The other annual metric is by far the more important one. Jobs. The first principle of inward investment is ‘Why?’. Why do you want investment? Is it for project numbers, no, it’s usually (but not always) about people. Attracting better jobs with higher wages is the key driver for most teams, but the raw data doesn’t help here. The UK attracted 69,355 new jobs, which is a lot by any measure and is only a few less than last year (just a 3% decline). If we’re targeting transformational high technology jobs of the future, then we should be measuring and publicising the average wage of new jobs like so many other countries do (IDA has been a best practice in FDI data reporting for years). I’m sure that a huge proportion of the jobs attracted will be above average wage, so let’s see it and celebrate it.
5. Not all Regions are Created Equal
The list of 12 UK regions/countries ranked by projects and jobs shows a familiar pattern with a third of the successes landing in top ranked London. The North West, West Midlands and Scotland are in the next tier with some impressive numbers; while Northern Ireland finish bottom. But hang on, this isn’t ‘apples with apples’… some regions have 10 million populations (both London and the South East) while Northern Ireland has less than 2 million people. Recalculating the figures based on ‘new jobs per million people’ throws up a different ranking with Northern Ireland outperforming the South East and East of England, which took the last two places. The demise of two of the most affluent regions with such hotbeds of tech success (Thames Valley and Cambridge) is a huge change from the days when they were both top 3 regions for inward investment and is worthy of further investigation.
6. Sources: US and India Lead the Way
No surprise that the United States retains the title of most prolific source for UK FDI, with 329 projects and 14,213 new jobs, which is almost three times the nearest challenger which was India, with 106 and 6,067 respectively. The dominance of the US and the rise of India are the two big headlines. Other markets of note include Germany, France and Sweden (interestingly if the data aggregate the Nordics together, as was the practice in previous years, it would be placed 3rd. Korea and Japan were once key markets for UK FDI but Japan was ranked 12th for new jobs and Korea didn’t make the top 15.
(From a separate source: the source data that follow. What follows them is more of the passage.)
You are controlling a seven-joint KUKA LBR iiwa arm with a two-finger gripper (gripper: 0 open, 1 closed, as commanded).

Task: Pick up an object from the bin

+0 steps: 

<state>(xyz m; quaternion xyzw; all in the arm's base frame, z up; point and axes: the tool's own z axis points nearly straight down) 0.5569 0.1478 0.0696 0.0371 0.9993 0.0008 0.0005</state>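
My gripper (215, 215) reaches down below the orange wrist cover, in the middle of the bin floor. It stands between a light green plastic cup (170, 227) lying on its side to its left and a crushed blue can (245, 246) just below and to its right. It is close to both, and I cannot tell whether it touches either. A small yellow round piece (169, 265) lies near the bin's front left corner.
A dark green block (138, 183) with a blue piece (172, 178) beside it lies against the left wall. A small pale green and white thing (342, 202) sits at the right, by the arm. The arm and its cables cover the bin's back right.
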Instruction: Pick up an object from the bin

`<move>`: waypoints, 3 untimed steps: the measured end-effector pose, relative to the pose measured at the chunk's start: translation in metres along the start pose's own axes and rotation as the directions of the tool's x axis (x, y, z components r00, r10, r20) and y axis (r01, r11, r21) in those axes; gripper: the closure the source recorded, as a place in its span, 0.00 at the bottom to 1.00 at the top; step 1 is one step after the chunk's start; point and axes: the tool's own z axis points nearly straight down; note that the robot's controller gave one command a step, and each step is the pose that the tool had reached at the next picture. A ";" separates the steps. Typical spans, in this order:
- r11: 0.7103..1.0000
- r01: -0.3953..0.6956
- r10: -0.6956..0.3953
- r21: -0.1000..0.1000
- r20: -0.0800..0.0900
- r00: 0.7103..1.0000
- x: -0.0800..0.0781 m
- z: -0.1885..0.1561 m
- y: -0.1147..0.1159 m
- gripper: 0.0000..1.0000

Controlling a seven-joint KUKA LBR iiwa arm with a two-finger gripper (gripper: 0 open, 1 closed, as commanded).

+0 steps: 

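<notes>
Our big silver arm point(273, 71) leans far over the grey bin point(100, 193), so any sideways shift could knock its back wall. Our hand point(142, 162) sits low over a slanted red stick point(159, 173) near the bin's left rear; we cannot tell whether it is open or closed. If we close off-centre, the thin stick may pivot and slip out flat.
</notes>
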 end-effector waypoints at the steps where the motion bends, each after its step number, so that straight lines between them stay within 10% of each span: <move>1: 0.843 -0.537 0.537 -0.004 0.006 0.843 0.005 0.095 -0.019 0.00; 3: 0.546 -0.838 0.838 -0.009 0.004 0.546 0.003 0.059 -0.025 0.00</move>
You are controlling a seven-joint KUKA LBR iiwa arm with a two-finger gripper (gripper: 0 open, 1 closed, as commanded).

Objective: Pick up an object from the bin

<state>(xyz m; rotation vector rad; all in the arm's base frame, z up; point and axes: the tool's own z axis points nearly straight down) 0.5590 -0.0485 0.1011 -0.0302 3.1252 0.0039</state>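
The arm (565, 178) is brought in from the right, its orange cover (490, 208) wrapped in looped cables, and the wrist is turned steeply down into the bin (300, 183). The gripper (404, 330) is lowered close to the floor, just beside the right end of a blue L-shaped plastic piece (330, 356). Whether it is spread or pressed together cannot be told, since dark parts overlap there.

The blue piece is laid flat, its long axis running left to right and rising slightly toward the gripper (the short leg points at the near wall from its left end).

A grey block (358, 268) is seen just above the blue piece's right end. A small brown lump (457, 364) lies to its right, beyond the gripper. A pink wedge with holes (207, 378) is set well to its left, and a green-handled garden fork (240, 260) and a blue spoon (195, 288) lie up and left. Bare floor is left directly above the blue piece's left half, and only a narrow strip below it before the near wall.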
China is unsurprisingly out of the top 10 for projects and jobs, and it’s hard to see that trend reversed any time soon (and rightly so). There’s a very long tail of ‘others’ outside the top 15, which when grouped together would rival the US at the top!
A Plea to DBT and OfI
I’ll end with a plea to the good folks leading the UK’s inward investment efforts:
Please change the reporting of the annual results; make them meaningful; be honest, transparent and detailed; provide more commentary and analysis; and use their release as a celebration of all the positives, with a gathering of all the local and regional teams that make it all happen, with the overseas teams beamed in on a big screen.
More of the same is just Numberwang.